Directions for this task:
With the material below, print exactly the lines between the line holding "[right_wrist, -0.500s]" and the line holding "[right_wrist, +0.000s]", inclusive. Add nothing else.

Extracted material:
● ● ● ●

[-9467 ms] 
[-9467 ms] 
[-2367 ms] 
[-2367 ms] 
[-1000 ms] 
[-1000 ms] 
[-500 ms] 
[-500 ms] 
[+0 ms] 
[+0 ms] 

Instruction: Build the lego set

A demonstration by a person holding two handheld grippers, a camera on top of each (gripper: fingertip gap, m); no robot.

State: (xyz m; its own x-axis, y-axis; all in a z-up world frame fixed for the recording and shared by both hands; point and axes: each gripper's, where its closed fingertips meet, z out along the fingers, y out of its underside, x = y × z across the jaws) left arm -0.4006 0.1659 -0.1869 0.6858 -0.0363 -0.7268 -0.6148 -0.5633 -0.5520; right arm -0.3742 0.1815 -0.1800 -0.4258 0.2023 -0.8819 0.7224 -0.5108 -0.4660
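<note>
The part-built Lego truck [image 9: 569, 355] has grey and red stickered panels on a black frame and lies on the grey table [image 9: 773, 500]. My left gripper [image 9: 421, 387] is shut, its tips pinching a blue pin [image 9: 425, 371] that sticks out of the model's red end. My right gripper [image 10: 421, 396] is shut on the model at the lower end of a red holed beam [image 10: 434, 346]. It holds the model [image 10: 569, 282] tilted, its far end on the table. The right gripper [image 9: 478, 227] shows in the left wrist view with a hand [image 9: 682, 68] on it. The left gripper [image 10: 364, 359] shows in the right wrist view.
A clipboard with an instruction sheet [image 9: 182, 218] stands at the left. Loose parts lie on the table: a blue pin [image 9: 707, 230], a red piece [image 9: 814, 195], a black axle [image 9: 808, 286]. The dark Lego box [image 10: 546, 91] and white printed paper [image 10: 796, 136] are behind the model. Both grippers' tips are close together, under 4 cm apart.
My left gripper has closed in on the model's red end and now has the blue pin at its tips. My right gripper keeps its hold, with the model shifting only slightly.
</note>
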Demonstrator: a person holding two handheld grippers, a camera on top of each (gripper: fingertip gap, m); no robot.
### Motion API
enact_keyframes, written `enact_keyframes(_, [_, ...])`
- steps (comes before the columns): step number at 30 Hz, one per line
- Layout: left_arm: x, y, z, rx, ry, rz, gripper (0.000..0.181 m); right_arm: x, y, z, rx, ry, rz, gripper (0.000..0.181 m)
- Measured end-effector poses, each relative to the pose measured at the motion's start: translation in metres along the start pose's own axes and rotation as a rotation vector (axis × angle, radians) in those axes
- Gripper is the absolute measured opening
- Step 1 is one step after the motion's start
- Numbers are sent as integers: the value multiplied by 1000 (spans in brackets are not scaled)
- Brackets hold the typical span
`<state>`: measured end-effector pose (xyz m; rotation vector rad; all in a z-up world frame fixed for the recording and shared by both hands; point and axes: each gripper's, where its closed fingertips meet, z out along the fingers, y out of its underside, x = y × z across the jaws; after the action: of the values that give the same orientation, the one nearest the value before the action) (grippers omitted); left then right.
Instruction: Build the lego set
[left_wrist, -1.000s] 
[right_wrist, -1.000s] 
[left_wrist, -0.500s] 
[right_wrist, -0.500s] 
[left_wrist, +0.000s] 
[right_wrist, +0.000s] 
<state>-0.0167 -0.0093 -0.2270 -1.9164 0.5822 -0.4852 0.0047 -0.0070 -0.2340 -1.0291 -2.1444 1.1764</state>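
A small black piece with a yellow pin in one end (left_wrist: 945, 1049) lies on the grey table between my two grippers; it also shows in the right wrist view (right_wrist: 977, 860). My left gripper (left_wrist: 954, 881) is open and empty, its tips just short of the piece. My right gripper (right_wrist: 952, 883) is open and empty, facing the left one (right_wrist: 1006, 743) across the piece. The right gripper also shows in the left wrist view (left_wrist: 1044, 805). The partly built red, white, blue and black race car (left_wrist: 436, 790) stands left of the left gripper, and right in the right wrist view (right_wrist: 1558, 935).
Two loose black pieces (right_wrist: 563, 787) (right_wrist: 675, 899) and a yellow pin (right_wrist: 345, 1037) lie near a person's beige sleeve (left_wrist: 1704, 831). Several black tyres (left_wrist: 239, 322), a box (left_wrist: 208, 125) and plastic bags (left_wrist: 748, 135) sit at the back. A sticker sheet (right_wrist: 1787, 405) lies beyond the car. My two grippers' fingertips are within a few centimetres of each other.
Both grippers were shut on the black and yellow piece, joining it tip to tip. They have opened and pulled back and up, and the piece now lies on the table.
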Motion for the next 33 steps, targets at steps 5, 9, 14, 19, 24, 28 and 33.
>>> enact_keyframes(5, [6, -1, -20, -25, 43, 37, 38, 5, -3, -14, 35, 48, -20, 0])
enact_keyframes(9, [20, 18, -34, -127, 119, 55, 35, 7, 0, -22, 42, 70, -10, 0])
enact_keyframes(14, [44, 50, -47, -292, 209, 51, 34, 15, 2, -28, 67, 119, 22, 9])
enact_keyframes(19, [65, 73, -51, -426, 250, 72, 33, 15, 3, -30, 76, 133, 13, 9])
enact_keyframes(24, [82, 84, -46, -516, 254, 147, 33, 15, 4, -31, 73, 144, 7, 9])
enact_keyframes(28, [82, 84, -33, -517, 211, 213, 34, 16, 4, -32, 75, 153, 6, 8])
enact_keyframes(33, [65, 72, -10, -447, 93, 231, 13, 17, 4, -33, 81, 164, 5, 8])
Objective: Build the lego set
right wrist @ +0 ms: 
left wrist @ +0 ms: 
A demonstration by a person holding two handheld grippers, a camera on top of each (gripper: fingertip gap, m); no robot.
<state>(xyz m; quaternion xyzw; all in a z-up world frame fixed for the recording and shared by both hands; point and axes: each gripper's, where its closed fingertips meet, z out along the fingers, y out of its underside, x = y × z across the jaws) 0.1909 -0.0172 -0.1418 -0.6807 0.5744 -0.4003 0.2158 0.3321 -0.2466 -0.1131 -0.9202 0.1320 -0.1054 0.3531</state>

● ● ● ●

Task output:
[right_wrist, -0.500s] 
[left_wrist, +0.000s] 
[right_wrist, +0.000s] 

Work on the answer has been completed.